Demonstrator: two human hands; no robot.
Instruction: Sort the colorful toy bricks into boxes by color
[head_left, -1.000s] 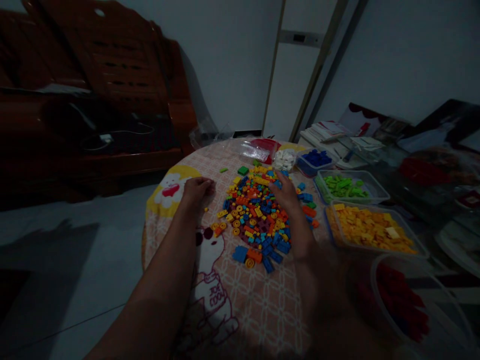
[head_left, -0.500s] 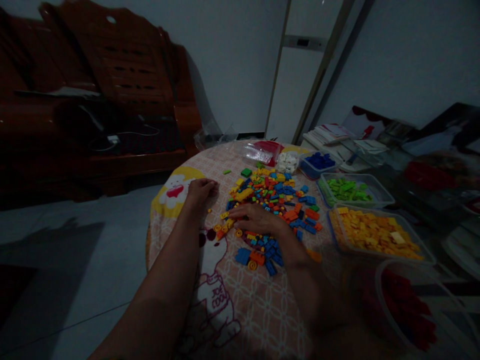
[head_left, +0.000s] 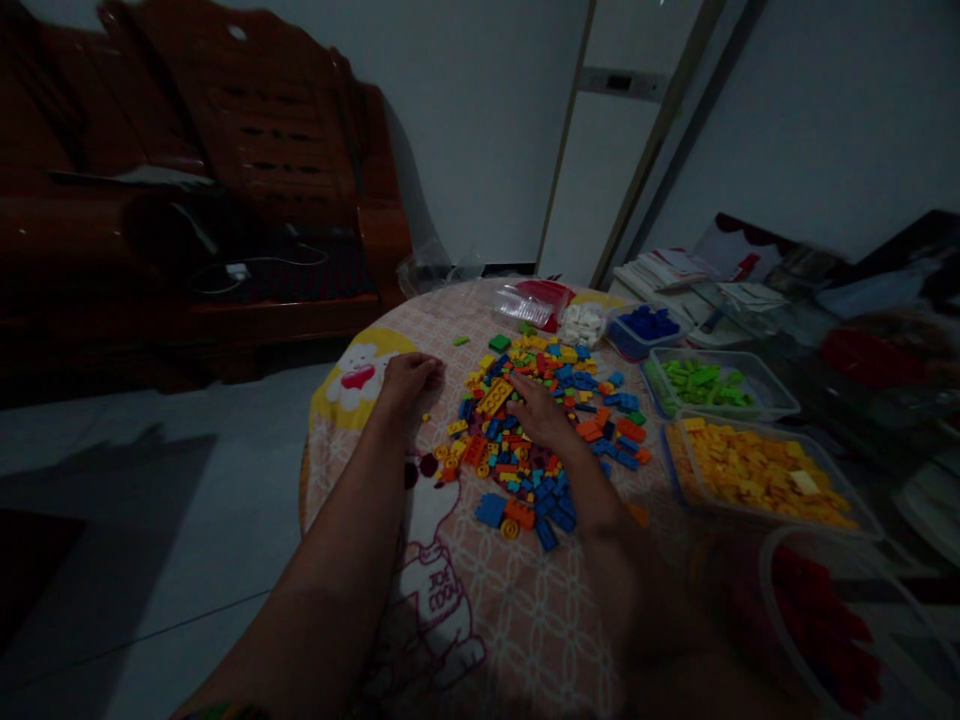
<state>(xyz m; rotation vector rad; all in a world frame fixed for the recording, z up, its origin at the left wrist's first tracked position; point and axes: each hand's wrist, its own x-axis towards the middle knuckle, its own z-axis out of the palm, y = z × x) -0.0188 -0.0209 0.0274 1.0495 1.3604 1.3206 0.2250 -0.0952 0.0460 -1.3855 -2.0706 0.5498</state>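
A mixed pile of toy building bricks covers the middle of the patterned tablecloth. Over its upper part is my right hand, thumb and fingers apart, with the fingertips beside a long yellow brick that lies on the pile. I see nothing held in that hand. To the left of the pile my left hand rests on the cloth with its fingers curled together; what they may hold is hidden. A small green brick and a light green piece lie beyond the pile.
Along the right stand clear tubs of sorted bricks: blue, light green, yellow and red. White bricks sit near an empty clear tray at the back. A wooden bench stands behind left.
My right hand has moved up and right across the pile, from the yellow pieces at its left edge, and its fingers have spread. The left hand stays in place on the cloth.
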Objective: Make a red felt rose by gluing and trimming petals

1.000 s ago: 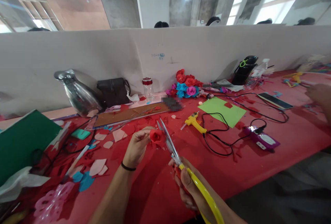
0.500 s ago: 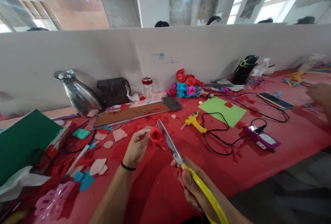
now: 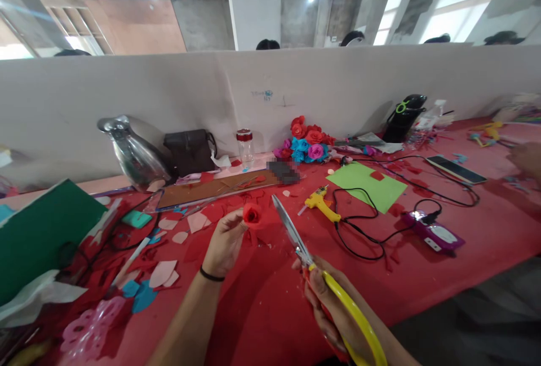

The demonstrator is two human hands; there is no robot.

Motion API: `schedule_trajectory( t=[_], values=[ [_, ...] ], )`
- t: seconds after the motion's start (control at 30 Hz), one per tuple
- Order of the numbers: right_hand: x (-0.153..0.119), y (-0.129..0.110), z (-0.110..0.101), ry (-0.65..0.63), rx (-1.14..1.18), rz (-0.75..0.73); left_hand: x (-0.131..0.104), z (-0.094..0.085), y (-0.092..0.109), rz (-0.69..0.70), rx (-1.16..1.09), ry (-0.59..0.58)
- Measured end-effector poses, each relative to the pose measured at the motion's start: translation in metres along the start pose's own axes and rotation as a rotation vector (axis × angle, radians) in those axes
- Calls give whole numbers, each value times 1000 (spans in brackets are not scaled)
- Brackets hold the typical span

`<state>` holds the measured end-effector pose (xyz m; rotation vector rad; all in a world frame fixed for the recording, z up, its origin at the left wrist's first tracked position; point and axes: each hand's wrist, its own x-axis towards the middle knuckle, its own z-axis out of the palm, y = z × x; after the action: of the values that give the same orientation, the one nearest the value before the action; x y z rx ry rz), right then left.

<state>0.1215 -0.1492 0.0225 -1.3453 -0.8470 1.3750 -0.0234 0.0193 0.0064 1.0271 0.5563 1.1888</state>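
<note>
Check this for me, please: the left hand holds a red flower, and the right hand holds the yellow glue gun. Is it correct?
Not quite. The head view shows the right hand holding scissors with a yellow handle; the yellow glue gun lies on the red table. The left hand does hold a red flower.

The bottom edge cuts off the ends of the scissors' (image 3: 291, 226) handles, and the fingertips of the left hand (image 3: 222, 248) are partly hidden where they meet the flower (image 3: 252, 214). A dark thing (image 3: 284, 171) near the wall (image 3: 186, 93) is blurred into blocks past recognising, and the blue writing (image 3: 264, 94) is too small to read. The green board (image 3: 54, 236) runs off the left edge, while another person's hand (image 3: 526, 159) is blurred and cropped at the right.
</note>
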Motion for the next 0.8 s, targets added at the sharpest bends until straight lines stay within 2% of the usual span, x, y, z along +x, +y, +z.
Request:
schedule_trajectory(
  t=[0.13,0.4,0.63,0.8],
  values=[
    [4,10,-4,8,0,-14,1,-1,-1,-3,-57,82],
    [4,15,-8,-259,5,-21,1,-2,0,20,-25,12],
    [-1,7,-12,-283,1,-10,0,-2,1,18,-3,-47],
    [-4,7,-13,-262,-7,20,1,-3,1,19,5,-38]
  ],
)
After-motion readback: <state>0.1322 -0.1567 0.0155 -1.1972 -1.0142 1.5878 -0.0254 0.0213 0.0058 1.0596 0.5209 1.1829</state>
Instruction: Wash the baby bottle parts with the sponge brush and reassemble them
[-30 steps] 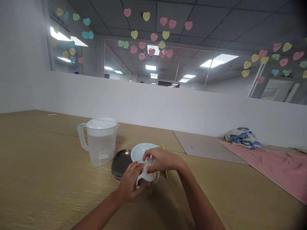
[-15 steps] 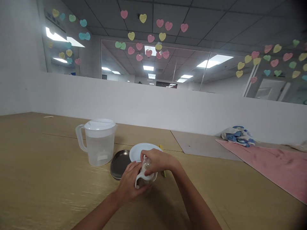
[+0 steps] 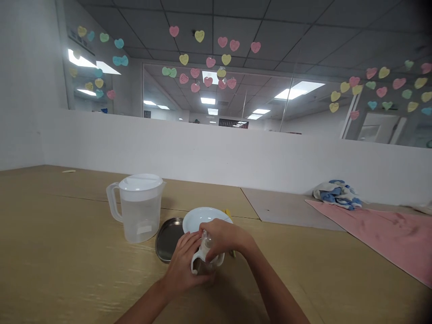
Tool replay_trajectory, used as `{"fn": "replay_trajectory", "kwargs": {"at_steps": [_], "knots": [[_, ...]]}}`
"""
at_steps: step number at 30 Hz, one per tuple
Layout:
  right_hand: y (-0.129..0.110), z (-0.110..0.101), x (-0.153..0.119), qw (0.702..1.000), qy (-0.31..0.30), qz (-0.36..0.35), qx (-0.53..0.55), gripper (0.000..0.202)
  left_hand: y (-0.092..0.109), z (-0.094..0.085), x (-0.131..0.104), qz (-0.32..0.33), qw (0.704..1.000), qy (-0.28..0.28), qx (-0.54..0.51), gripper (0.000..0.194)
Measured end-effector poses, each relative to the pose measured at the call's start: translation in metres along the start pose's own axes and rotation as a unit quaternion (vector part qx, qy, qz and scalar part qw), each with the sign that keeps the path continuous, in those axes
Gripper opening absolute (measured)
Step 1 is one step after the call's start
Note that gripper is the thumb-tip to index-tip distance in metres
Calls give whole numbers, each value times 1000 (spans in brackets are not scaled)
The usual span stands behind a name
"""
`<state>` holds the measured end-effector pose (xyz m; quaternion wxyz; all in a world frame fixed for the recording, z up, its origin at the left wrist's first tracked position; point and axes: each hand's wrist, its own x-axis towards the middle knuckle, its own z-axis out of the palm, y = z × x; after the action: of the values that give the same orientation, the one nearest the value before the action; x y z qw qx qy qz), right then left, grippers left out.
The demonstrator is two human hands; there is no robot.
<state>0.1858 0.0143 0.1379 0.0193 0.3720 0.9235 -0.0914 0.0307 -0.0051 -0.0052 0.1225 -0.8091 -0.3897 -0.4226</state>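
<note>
Both hands are on a baby bottle (image 3: pixel 204 252) with a clear teat or cap on top and white side handles, low in the middle of the head view. My left hand (image 3: pixel 182 264) wraps round the bottle's left side, thumb below and fingers above. From the right, my right hand (image 3: pixel 224 237) has its fingers closed round the bottle's top. My fingers hide much of the bottle body. Just beyond my hands is a white bowl or plate (image 3: pixel 199 219), and a metal tray (image 3: pixel 167 243) lies to its left.
A lidded plastic pitcher (image 3: pixel 141 211) holding clear liquid stands left of the tray. A thin yellow item (image 3: pixel 228 212) pokes out behind the bowl. On the right lie a pink cloth (image 3: pixel 378 231) and a crumpled blue-and-white cloth (image 3: pixel 337 194). A white wall (image 3: pixel 209 153) closes the far side.
The camera has tilted up slightly, so everything sits lower in view. Both hands stay on the bottle, with their grip hardly altered.
</note>
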Motion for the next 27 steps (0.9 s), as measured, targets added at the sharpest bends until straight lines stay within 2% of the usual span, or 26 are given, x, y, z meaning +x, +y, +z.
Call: {"fn": "replay_trajectory", "kwargs": {"at_steps": [8, 13, 19, 22, 27], "knots": [[4, -8, -1, 1000, -10, -21, 20, 46, -6, 6, -3, 7, 999, -27, -42, 73], [7, -14, 0, 998, -27, -14, 50, 41, -6, 2, -3, 20, 999, -11, -50, 71], [5, -15, -4, 998, -16, -8, 57, 43, -6, 0, 2, 25, 998, 0, -53, 63], [3, -22, -15, 995, 31, -23, 88, 43, -6, 1, 2, 27, 999, 9, -45, 63], [10, -28, -16, 974, 180, 49, 132, 41, -7, 0, 2, 29, 998, 12, -47, 70]]}}
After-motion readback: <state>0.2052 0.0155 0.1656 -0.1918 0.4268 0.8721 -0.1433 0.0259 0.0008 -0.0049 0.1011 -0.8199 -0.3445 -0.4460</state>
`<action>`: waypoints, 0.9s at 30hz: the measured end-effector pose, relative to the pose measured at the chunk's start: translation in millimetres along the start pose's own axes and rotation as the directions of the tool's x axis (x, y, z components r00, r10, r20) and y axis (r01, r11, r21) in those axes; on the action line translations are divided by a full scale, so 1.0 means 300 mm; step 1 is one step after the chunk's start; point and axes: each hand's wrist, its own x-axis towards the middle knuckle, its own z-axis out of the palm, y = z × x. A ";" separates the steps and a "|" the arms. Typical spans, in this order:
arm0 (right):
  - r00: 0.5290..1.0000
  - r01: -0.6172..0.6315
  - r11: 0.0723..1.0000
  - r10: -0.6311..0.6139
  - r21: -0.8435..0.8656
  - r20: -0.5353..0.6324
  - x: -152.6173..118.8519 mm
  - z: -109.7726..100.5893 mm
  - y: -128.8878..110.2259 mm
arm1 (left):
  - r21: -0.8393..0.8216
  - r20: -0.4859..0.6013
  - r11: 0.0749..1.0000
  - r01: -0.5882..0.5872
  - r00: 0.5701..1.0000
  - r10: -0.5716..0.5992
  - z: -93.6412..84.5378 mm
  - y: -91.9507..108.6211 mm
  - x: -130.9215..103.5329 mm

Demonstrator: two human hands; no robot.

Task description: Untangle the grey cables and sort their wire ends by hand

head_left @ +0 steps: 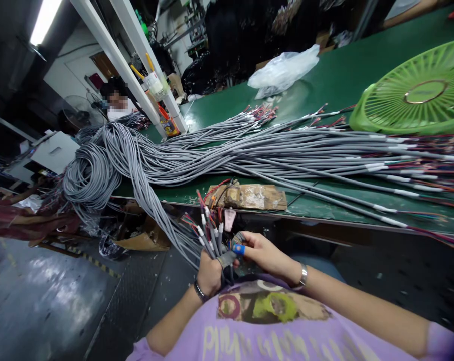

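Observation:
My left hand (210,273) is closed around a bunch of grey cables (211,241), just in front of my body. Their ends stick up past the fist, with white wrapped collars and thin coloured wires showing. My right hand (262,253) is beside the bunch on its right, thumb and fingers pinched together near the cable ends. Blue tape covers the tip of its thumb, and grey wrapping shows on fingers of both hands. What the right fingers pinch is too small to make out.
Many long grey cables (196,160) lie along the green table (324,95), some draping over its front edge. A wooden block (257,196) with wires sits at that edge. A green fan (418,90), a clear plastic bag (283,72) and a white post (151,60) stand beyond. Another person is far left.

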 end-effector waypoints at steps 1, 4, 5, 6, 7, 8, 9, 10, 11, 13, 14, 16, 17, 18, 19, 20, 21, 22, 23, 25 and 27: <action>1.000 -0.002 1.000 0.002 -0.010 0.009 -0.001 0.002 -0.003 | 0.008 0.044 1.000 0.026 0.999 -0.027 -0.001 0.010 -0.003; 1.000 0.012 0.998 -0.011 -0.069 0.008 -0.003 0.013 -0.012 | -0.005 0.092 0.999 0.041 0.995 -0.040 0.000 0.032 -0.013; 1.000 0.025 0.995 -0.025 -0.101 -0.006 -0.002 0.018 -0.015 | -0.022 0.074 0.999 0.029 0.997 -0.027 0.001 0.033 -0.015; 0.999 0.035 0.991 -0.039 -0.128 -0.026 -0.002 0.022 -0.017 | -0.043 0.043 0.999 0.014 0.999 -0.012 0.001 0.030 -0.017; 0.998 0.040 0.989 -0.047 -0.145 -0.046 -0.001 0.027 -0.019 | -0.062 0.003 0.998 -0.001 1.000 0.001 0.001 0.025 -0.019; 0.997 0.040 0.988 -0.050 -0.147 -0.064 0.001 0.031 -0.020 | -0.080 -0.038 0.997 -0.012 0.999 0.009 0.000 0.018 -0.019; 0.996 0.033 0.990 -0.043 -0.135 -0.077 0.002 0.034 -0.019 | -0.095 -0.077 0.995 -0.020 0.997 0.013 -0.001 0.011 -0.019; 0.996 0.021 0.993 -0.030 -0.113 -0.085 0.004 0.037 -0.018 | -0.108 -0.109 0.994 -0.027 0.994 0.015 -0.002 0.004 -0.019; 0.996 0.005 0.996 -0.013 -0.084 -0.091 0.005 0.038 -0.015 | -0.121 -0.137 0.992 -0.034 0.990 0.017 -0.002 -0.001 -0.018; 0.995 -0.026 0.999 0.023 -0.022 -0.101 0.006 0.040 -0.008 | -0.135 -0.170 0.990 -0.046 0.985 0.022 -0.004 -0.008 -0.017; 0.993 -0.035 0.999 0.036 0.010 -0.109 0.006 0.040 -0.004 | -0.135 -0.180 0.990 -0.051 0.983 0.026 -0.004 -0.009 -0.015; 0.992 -0.038 0.997 0.046 0.069 -0.120 0.005 0.038 -0.001 | -0.128 -0.189 0.990 -0.061 0.981 0.036 -0.003 -0.006 -0.013; 0.991 -0.035 0.995 0.047 0.092 -0.125 0.004 0.037 -0.001 | -0.123 -0.186 0.990 -0.065 0.982 0.041 -0.002 -0.002 -0.012; 0.990 -0.031 0.993 0.046 0.116 -0.132 0.004 0.034 -0.001 | -0.117 -0.180 0.991 -0.067 0.983 0.046 -0.001 0.003 -0.011; 0.989 -0.026 0.989 0.047 0.146 -0.139 0.005 0.031 0.000 | -0.112 -0.173 0.991 -0.072 0.984 0.052 0.001 0.009 -0.009; 0.988 -0.019 0.982 0.048 0.186 -0.149 0.006 0.026 0.000 | -0.109 -0.164 0.991 -0.076 0.985 0.058 0.003 0.015 -0.008; 0.986 -0.013 0.972 0.052 0.233 -0.161 0.010 0.020 0.002 | -0.107 -0.158 0.991 -0.080 0.986 0.062 0.004 0.023 -0.007; 0.982 -0.011 0.960 0.063 0.280 -0.177 0.014 0.013 0.004 | -0.110 -0.156 0.991 -0.081 0.986 0.063 0.007 0.030 -0.006; 0.978 -0.014 0.946 0.080 0.322 -0.192 0.021 0.004 0.007 | -0.116 -0.159 0.990 -0.082 0.985 0.063 0.009 0.038 -0.004; 0.969 -0.036 0.928 0.123 0.371 -0.212 0.037 -0.017 0.011 | -0.128 -0.163 0.989 -0.075 0.985 0.054 0.014 0.053 -0.001; 0.965 -0.065 0.923 0.155 0.380 -0.212 0.058 -0.037 0.011 | -0.125 -0.161 0.990 -0.072 0.986 0.051 0.020 0.065 0.003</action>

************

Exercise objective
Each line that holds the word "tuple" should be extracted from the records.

Solved exercise
- t: seconds after the motion's start (control at 30 Hz), one per tuple
at_steps: step number at 30 Hz, one per tuple

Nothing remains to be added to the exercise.